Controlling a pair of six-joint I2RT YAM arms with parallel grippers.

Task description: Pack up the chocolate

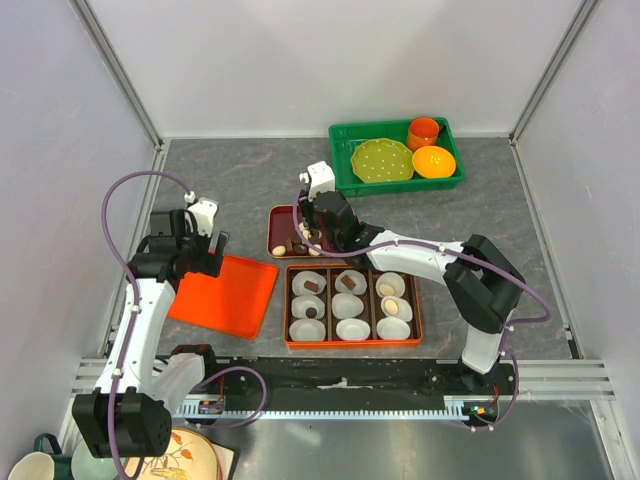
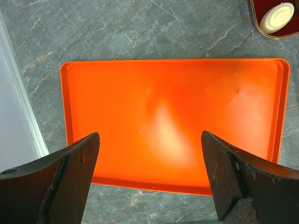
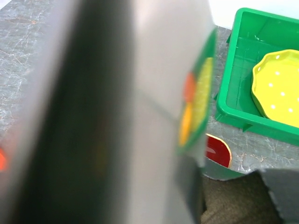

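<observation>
Left wrist shows left end effector (image 2: 149,135) spread above orange tray (image 2: 173,93); right end effector (image 1: 312,230) unreadable.

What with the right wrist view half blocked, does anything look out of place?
Only that: a blurred grey surface fills most of it, seemingly close to the lens. The orange tray lies slightly askew; nothing looks spilled.

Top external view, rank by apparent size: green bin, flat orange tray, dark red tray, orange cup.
1. green bin
2. flat orange tray
3. dark red tray, partly covered, so its full extent is unsure
4. orange cup
</observation>
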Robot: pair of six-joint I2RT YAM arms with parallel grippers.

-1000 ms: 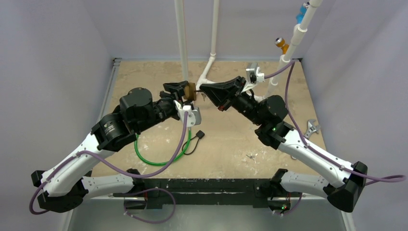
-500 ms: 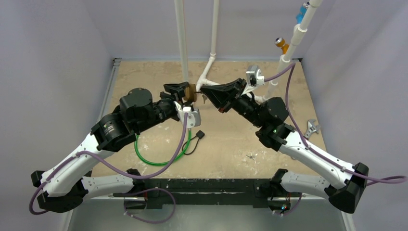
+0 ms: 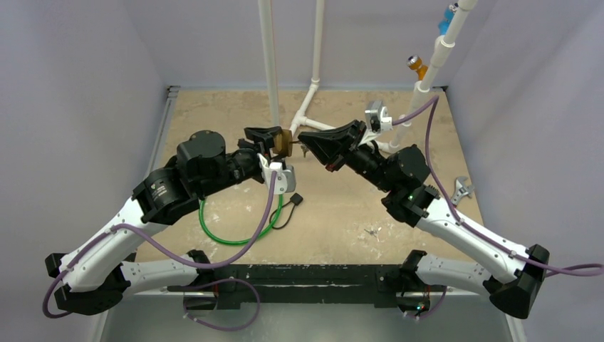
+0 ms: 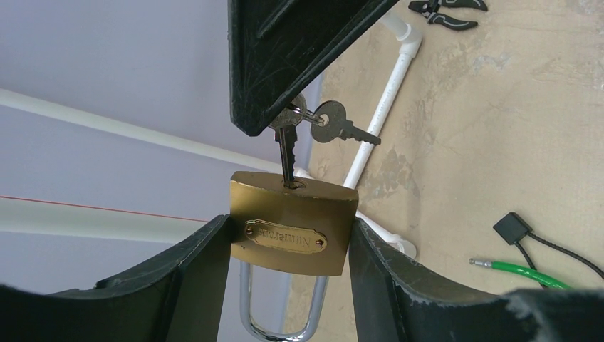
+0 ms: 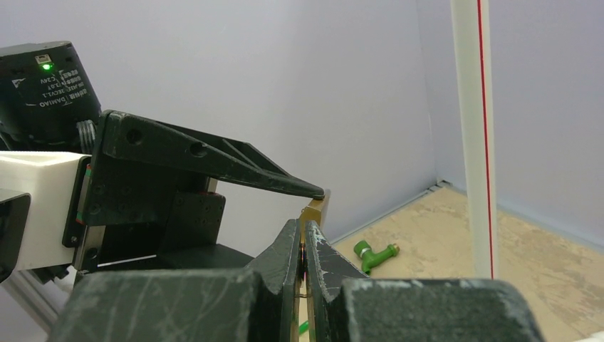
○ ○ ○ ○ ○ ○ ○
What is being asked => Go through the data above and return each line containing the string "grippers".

Response area =>
Controlling a pair of six-joint I2RT YAM arms with parallel grippers.
Robot: pair of six-joint I2RT YAM arms with parallel grippers.

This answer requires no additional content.